▸ YOUR INSTRUCTIONS:
Using the records below, give again exactly the lines from the line that contains "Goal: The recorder" through the line that contains "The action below", both ends included, and only those.

▸ TASK INPUT:
○ ○ ○
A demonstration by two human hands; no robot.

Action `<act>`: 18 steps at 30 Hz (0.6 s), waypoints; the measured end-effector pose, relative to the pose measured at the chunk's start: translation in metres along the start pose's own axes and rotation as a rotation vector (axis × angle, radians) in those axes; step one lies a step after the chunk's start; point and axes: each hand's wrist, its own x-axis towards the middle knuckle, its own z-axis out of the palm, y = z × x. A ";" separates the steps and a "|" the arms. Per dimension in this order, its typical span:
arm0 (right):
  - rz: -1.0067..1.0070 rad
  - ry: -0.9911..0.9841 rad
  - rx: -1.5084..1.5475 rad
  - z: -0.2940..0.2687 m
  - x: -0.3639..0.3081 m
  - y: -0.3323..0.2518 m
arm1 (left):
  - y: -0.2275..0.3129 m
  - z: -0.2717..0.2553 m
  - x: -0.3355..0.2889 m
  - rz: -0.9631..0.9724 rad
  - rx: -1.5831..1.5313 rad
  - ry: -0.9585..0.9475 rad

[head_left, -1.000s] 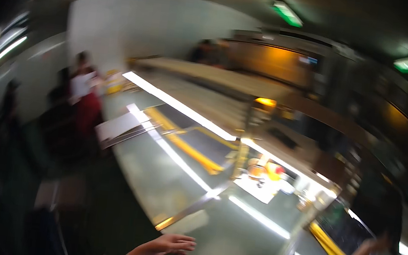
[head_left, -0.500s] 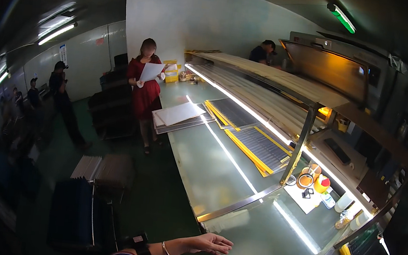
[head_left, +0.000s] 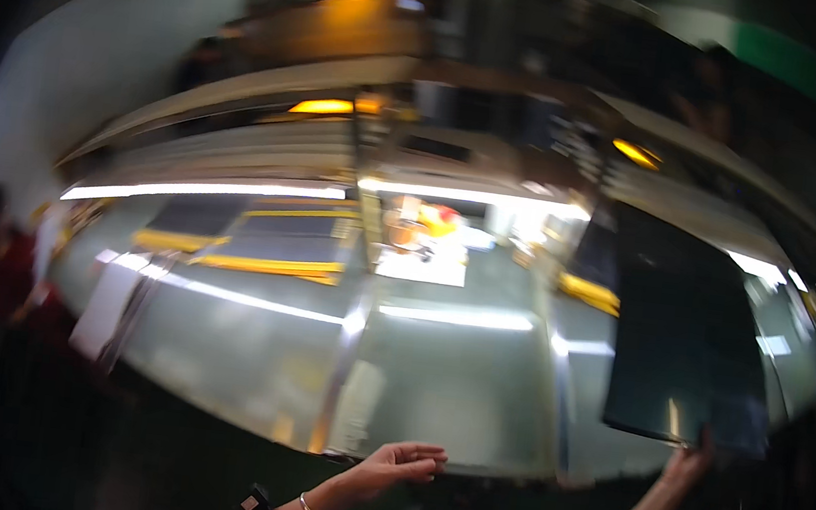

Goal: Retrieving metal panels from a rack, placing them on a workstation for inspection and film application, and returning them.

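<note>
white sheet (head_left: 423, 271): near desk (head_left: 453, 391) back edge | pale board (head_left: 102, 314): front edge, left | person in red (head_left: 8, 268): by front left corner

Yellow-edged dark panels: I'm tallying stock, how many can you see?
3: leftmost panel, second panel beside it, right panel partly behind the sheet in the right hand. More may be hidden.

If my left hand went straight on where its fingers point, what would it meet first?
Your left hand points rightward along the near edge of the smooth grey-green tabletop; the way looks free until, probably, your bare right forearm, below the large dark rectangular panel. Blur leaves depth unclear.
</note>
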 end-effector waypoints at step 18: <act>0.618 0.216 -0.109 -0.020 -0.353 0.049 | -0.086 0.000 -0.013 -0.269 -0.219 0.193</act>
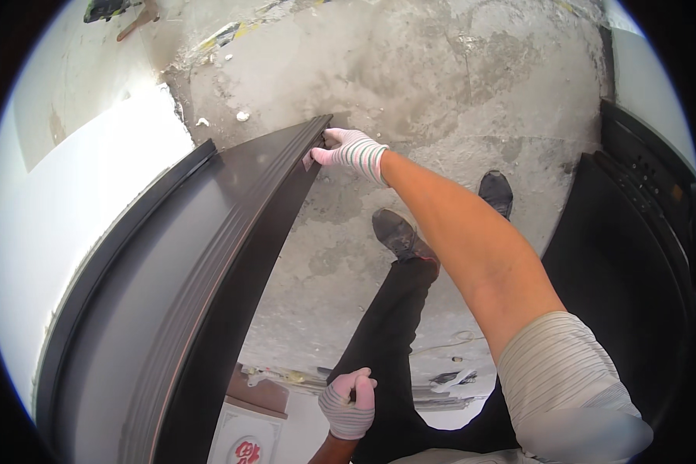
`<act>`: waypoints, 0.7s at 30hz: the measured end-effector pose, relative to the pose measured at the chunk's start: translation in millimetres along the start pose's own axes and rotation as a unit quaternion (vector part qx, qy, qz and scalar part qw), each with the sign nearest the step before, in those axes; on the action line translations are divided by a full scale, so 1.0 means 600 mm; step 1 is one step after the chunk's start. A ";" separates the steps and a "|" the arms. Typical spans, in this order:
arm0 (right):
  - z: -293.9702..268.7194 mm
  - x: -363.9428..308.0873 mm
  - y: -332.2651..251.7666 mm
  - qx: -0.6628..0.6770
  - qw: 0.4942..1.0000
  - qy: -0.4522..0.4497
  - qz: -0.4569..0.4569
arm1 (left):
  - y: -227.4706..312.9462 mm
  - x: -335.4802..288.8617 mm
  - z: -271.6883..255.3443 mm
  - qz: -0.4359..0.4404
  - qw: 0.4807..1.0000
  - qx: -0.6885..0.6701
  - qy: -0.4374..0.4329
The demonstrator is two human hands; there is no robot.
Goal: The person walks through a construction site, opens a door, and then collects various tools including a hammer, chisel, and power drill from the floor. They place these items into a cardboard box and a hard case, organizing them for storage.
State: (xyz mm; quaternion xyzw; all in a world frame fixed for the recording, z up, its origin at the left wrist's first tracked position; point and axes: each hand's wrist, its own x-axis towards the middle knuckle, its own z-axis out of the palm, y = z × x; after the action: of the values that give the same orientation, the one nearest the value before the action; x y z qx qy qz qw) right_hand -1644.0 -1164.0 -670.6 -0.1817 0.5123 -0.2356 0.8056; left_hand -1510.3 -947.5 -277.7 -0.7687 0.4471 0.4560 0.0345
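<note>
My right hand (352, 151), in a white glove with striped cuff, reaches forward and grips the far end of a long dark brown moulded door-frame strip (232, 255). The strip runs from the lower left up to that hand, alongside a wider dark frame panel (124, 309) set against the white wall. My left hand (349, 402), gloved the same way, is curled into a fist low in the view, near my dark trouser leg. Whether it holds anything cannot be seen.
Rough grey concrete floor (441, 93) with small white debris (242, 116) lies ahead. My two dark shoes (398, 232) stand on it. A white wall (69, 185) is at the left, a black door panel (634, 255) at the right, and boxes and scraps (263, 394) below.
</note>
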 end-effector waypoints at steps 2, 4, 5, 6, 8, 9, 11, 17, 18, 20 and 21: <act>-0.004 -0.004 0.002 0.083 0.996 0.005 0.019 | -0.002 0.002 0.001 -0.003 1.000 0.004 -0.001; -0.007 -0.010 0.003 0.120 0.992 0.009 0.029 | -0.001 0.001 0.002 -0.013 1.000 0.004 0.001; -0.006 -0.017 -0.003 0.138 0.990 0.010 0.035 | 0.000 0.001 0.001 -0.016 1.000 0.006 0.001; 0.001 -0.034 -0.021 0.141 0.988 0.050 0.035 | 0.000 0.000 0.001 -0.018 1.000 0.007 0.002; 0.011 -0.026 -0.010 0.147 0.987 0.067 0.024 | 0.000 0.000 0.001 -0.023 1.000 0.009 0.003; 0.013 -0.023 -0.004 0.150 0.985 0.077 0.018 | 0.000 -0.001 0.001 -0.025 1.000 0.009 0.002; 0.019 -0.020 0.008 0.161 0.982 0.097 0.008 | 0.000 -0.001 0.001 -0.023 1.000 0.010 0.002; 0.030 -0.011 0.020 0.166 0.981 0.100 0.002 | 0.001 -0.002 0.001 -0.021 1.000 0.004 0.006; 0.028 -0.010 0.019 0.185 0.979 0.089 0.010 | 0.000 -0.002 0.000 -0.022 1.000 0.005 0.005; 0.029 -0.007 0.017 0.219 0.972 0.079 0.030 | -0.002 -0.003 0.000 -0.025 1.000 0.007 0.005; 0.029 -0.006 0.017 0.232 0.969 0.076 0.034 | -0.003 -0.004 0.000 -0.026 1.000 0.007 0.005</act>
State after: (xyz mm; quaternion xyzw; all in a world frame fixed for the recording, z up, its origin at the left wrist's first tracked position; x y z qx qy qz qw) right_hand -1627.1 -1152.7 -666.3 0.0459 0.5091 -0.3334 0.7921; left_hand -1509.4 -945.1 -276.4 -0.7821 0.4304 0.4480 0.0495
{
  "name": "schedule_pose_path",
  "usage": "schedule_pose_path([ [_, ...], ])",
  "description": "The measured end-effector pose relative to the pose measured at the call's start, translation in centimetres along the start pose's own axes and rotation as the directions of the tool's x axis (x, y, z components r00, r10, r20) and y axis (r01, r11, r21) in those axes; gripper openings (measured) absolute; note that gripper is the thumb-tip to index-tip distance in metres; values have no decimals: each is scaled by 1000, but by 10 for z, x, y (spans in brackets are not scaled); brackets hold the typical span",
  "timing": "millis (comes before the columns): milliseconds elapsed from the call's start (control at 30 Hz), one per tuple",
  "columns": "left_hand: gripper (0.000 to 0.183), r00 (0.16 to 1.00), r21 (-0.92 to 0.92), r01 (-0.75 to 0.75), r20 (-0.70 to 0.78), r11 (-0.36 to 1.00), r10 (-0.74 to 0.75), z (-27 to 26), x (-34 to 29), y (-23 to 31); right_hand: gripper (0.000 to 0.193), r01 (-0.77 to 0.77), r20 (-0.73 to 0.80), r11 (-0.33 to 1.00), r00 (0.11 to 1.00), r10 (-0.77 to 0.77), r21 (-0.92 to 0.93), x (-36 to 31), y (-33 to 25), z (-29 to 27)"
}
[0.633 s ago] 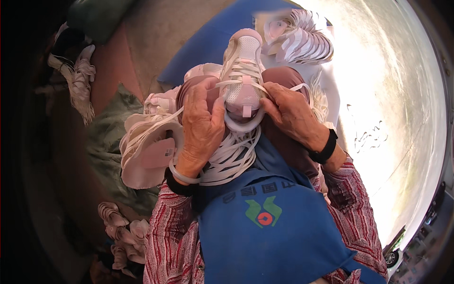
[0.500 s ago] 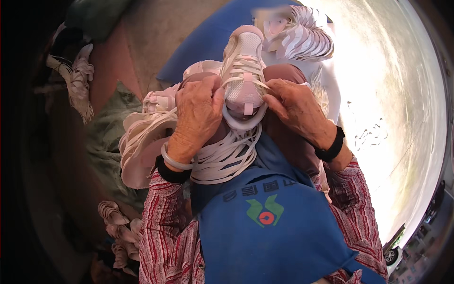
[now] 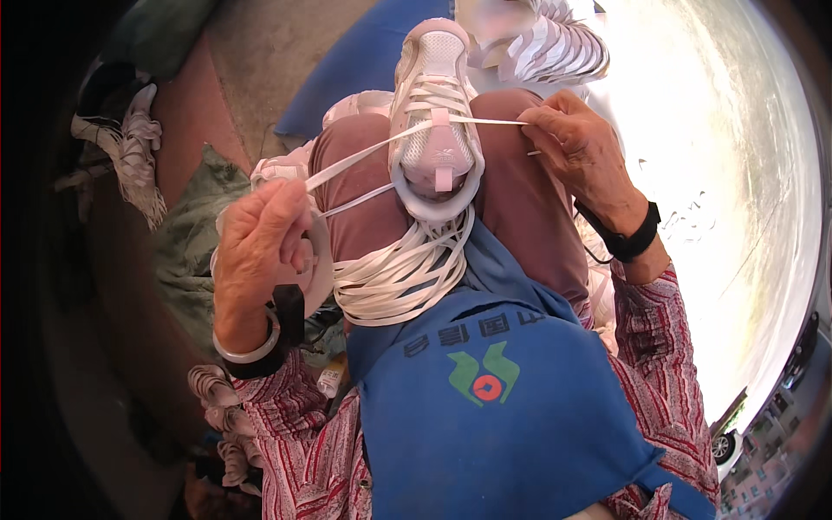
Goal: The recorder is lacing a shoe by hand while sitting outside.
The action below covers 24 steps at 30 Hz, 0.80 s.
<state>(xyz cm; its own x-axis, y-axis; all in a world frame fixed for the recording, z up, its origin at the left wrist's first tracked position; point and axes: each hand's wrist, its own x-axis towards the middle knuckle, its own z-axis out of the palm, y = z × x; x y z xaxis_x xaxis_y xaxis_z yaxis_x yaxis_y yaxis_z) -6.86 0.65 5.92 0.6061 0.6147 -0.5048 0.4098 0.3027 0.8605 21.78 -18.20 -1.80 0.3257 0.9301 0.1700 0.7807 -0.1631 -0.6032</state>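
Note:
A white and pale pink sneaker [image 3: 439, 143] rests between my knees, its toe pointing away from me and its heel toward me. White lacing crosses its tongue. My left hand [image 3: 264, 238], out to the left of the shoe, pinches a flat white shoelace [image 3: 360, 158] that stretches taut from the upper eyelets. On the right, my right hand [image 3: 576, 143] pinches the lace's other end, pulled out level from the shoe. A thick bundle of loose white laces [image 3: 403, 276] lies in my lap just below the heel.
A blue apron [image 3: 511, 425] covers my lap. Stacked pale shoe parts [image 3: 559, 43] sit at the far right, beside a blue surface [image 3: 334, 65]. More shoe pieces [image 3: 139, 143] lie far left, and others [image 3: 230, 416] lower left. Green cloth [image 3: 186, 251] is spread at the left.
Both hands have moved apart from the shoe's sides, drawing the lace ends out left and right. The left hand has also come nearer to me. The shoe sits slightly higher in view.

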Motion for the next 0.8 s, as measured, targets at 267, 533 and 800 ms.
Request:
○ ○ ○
▸ REPLY:
Goal: The recorder is lacing a shoe by hand while sitting outside.
The action below covers 24 steps at 30 Hz, 0.80 s.

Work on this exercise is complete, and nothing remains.